Part 7 of 16

Advanced Streams: flatMap, Collectors, Grouping, and Partitioning

flatMap in Depth

flatMap is the most powerful transformation in the Streams API. It maps each element to a stream, then flattens all those streams into one continuous stream.

// Without flatMap — stream of lists
Stream<List<String>> nested = Stream.of(
    Arrays.asList("a", "b"),
    Arrays.asList("c", "d"),
    Arrays.asList("e")
);

// Stream<String>: "a", "b", "c", "d", "e"
Stream<String> flat = nested.flatMap(Collection::stream);

Practical flatMap Patterns

Flatten orders into line items:

List<LineItem> allItems = orders.stream()
    .flatMap(order -> order.getLineItems().stream())
    .collect(Collectors.toList());

Extract unique words from sentences:

List<String> uniqueWords = sentences.stream()
    .flatMap(s -> Arrays.stream(s.split("\\s+")))
    .map(String::toLowerCase)
    .distinct()
    .sorted()
    .collect(Collectors.toList());

Build permission sets from roles:

Set<Permission> permissions = user.getRoles().stream()
    .flatMap(role -> role.getPermissions().stream())
    .collect(Collectors.toSet());

flatMap with Optional (Java 8 style):

// Find the first non-empty optional in a list
Optional<String> result = optionals.stream()
    .filter(Optional::isPresent)
    .map(Optional::get)
    .findFirst();

// In Java 9+: optionals.stream().flatMap(Optional::stream)

Collectors in Depth

Collectors is a factory class with static methods that produce Collector instances for the collect() terminal operation.

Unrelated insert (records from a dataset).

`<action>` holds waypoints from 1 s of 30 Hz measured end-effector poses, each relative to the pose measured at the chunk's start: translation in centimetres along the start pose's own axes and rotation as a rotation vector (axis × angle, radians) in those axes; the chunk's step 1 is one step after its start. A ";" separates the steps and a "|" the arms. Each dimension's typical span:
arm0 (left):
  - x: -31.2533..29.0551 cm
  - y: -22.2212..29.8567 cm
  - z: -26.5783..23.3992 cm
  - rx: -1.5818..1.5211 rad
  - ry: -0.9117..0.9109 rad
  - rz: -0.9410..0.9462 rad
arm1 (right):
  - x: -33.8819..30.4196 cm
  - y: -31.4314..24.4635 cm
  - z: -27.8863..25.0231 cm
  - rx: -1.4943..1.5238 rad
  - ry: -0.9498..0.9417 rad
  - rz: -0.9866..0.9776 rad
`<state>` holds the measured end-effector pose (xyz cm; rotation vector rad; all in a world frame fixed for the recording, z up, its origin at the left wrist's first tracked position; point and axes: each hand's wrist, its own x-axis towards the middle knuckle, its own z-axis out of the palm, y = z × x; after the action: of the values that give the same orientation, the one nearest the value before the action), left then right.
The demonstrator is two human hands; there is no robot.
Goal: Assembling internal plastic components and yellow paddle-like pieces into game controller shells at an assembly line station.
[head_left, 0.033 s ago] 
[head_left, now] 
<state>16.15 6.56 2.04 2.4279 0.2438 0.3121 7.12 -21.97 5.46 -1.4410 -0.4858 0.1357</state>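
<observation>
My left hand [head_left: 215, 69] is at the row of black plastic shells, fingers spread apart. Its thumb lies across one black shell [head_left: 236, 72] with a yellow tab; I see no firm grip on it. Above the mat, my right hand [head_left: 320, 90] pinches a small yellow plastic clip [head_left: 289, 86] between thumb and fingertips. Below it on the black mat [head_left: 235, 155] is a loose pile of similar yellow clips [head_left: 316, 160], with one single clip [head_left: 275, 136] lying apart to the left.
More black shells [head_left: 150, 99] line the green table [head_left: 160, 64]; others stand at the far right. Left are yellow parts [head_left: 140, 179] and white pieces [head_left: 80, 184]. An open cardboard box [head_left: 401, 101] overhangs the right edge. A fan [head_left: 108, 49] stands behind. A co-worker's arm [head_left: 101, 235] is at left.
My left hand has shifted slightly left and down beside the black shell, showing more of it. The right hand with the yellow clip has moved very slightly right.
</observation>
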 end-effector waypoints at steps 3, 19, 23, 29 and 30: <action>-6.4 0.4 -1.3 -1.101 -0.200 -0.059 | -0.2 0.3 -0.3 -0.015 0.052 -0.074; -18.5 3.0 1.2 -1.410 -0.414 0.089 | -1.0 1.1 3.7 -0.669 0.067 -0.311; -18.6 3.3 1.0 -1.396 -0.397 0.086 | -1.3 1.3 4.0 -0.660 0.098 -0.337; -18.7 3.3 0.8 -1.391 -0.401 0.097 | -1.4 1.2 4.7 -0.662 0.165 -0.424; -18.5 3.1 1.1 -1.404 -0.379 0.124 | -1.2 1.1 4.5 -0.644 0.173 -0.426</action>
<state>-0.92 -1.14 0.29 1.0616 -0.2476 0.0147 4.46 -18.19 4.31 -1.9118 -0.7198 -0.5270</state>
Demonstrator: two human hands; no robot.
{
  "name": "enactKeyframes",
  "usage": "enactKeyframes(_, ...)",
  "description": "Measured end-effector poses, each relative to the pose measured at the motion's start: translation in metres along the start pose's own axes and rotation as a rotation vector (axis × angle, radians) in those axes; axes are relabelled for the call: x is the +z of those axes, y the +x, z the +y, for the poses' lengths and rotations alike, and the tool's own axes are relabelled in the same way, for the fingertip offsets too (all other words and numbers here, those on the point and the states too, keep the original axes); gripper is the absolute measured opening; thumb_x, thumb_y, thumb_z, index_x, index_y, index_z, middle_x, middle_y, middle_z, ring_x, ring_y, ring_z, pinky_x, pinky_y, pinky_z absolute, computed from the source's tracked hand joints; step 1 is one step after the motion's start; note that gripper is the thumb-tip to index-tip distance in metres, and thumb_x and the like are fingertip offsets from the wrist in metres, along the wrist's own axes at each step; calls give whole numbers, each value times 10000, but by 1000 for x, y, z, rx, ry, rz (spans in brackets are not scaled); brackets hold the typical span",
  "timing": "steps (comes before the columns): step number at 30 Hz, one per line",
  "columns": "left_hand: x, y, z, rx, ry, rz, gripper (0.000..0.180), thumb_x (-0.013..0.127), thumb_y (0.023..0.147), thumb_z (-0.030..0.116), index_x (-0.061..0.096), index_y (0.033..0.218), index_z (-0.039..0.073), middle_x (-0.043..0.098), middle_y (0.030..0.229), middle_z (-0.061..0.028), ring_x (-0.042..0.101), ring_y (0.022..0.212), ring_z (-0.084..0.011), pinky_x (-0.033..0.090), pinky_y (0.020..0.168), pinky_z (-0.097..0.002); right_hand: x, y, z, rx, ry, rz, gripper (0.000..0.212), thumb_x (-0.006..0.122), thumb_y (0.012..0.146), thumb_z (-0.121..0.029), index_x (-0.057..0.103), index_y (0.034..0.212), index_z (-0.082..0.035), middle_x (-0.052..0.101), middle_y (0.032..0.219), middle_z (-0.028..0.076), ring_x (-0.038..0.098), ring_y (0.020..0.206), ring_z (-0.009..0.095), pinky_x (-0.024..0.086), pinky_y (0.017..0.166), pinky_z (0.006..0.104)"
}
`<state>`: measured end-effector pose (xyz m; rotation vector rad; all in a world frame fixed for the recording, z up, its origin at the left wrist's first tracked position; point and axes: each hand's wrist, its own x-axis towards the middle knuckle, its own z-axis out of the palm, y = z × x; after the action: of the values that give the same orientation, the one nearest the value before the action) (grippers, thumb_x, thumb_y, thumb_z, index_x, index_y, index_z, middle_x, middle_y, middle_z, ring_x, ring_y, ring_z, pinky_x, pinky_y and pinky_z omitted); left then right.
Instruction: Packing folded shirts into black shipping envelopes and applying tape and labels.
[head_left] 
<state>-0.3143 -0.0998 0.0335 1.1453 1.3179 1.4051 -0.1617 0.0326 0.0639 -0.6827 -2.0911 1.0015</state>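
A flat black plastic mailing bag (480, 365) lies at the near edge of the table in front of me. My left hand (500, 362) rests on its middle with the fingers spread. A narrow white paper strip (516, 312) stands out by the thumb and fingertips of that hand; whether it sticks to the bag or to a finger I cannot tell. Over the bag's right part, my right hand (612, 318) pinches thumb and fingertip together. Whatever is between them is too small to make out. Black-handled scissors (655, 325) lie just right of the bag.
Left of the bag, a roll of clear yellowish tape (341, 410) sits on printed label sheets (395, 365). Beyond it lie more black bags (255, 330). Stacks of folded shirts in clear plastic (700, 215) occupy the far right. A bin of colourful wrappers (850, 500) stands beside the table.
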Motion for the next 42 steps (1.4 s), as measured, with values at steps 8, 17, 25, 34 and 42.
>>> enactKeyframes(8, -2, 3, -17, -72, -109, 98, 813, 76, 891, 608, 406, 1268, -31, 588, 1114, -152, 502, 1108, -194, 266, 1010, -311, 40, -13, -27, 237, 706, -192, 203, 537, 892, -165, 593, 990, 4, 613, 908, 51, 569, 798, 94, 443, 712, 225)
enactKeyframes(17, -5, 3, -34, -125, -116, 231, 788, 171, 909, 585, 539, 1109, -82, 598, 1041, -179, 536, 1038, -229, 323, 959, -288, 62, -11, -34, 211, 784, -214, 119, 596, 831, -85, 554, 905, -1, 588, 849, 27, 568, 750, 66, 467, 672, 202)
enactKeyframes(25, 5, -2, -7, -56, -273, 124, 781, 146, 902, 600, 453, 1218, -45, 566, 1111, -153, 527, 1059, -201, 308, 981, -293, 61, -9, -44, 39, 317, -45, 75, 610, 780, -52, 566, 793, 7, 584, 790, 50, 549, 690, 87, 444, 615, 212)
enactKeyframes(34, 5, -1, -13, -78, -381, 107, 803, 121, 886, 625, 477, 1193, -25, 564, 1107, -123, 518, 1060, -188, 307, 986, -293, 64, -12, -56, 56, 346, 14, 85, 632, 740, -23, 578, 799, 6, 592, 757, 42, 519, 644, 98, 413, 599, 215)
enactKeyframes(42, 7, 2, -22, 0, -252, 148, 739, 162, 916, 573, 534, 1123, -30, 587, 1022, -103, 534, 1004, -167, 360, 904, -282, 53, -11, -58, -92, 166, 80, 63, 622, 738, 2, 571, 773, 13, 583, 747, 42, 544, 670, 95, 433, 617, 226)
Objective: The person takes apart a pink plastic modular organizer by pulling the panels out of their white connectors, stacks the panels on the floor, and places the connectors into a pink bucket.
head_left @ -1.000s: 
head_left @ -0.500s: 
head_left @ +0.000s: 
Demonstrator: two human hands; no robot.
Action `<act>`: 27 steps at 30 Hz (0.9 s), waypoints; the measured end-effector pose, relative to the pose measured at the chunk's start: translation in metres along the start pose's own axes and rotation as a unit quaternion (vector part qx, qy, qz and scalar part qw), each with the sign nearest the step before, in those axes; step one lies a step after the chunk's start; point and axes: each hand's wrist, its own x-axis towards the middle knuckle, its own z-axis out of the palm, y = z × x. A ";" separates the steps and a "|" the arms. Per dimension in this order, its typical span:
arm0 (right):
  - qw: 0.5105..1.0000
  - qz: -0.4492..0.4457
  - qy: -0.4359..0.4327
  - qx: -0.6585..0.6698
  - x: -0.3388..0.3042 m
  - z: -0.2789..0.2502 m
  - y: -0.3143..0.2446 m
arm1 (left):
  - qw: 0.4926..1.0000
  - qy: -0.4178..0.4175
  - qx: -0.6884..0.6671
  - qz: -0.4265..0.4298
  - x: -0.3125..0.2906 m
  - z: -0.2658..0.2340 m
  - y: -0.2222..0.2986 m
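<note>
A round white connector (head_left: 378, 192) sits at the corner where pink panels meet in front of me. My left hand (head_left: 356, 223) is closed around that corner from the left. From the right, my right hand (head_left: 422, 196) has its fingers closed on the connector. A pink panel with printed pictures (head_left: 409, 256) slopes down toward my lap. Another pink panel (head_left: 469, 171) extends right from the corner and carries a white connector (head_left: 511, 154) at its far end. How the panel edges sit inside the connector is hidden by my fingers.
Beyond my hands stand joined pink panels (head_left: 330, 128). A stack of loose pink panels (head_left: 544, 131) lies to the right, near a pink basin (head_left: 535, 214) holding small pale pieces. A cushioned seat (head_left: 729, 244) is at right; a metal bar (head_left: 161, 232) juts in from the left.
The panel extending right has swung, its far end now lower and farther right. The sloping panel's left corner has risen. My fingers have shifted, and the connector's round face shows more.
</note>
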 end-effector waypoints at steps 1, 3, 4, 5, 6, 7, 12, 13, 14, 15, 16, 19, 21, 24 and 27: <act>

Collecting to a List or Set

List<String> list = stream.collect(Collectors.toList());
Set<String> set   = stream.collect(Collectors.toSet());

// Guaranteed mutable list
List<String> arrayList = stream.collect(Collectors.toCollection(ArrayList::new));

// Unmodifiable (Java 10+) — in Java 8, use Collections.unmodifiableList

Collecting to a Map (toMap)

// Simple key → value
Map<Long, String> idToName = users.stream()
    .collect(Collectors.toMap(User::getId, User::getName));

// Value is the whole object
Map<Long, User> idToUser = users.stream()
    .collect(Collectors.toMap(User::getId, Function.identity()));

// Handle duplicate keys with merge function
Map<String, Long> nameToId = users.stream()
    .collect(Collectors.toMap(
        User::getName,
        User::getId,
        (existing, replacement) -> existing  // keep first on duplicate
    ));

// Control the map implementation
Map<String, User> nameToUser = users.stream()
    .collect(Collectors.toMap(
        User::getName,
        Function.identity(),
        (a, b) -> a,
        LinkedHashMap::new  // preserve insertion order
    ));

Pitfall: toMap throws IllegalStateException on duplicate keys unless you provide a merge function. Always provide a merge function if duplicates are possible.

Joining Strings

String csv     = names.stream().collect(Collectors.joining(", "));
String wrapped = names.stream().collect(Collectors.joining(", ", "[", "]"));
// [Alice, Bob, Charlie]

Counting

long count = stream.collect(Collectors.counting());
// equivalent to stream.count() but usable as a downstream collector

Summing, Averaging, Summarising

int totalAge    = users.stream().collect(Collectors.summingInt(User::getAge));
double avgAge   = users.stream().collect(Collectors.averagingInt(User::getAge));

IntSummaryStatistics stats = users.stream()
    .collect(Collectors.summarizingInt(User::getAge));
// stats.getCount(), getMin(), getMax(), getSum(), getAverage()

minBy / maxBy

Optional<User> oldest = users.stream()
    .collect(Collectors.maxBy(Comparator.comparingInt(User::getAge)));

groupingBy

groupingBy partitions a stream into a Map<K, List<T>> by a classifier function:

// Group users by city
Map<String, List<User>> byCity = users.stream()
    .collect(Collectors.groupingBy(User::getCity));

Downstream Collectors

The second argument to groupingBy is a downstream collector that post-processes each group:

// Count users per city
Map<String, Long> countByCity = users.stream()
    .collect(Collectors.groupingBy(User::getCity, Collectors.counting()));

// Average age per city
Map<String, Double> avgAgeByCity = users.stream()
    .collect(Collectors.groupingBy(
        User::getCity,
        Collectors.averagingInt(User::getAge)
    ));

// Collect names per city
Map<String, List<String>> namesByCity = users.stream()
    .collect(Collectors.groupingBy(
        User::getCity,
        Collectors.mapping(User::getName, Collectors.toList())
    ));

Multi-Level Grouping

// Group by country, then by city
Map<String, Map<String, List<User>>> byCountryThenCity = users.stream()
    .collect(Collectors.groupingBy(
        User::getCountry,
        Collectors.groupingBy(User::getCity)
    ));

// Access: byCountryThenCity.get("UK").get("London")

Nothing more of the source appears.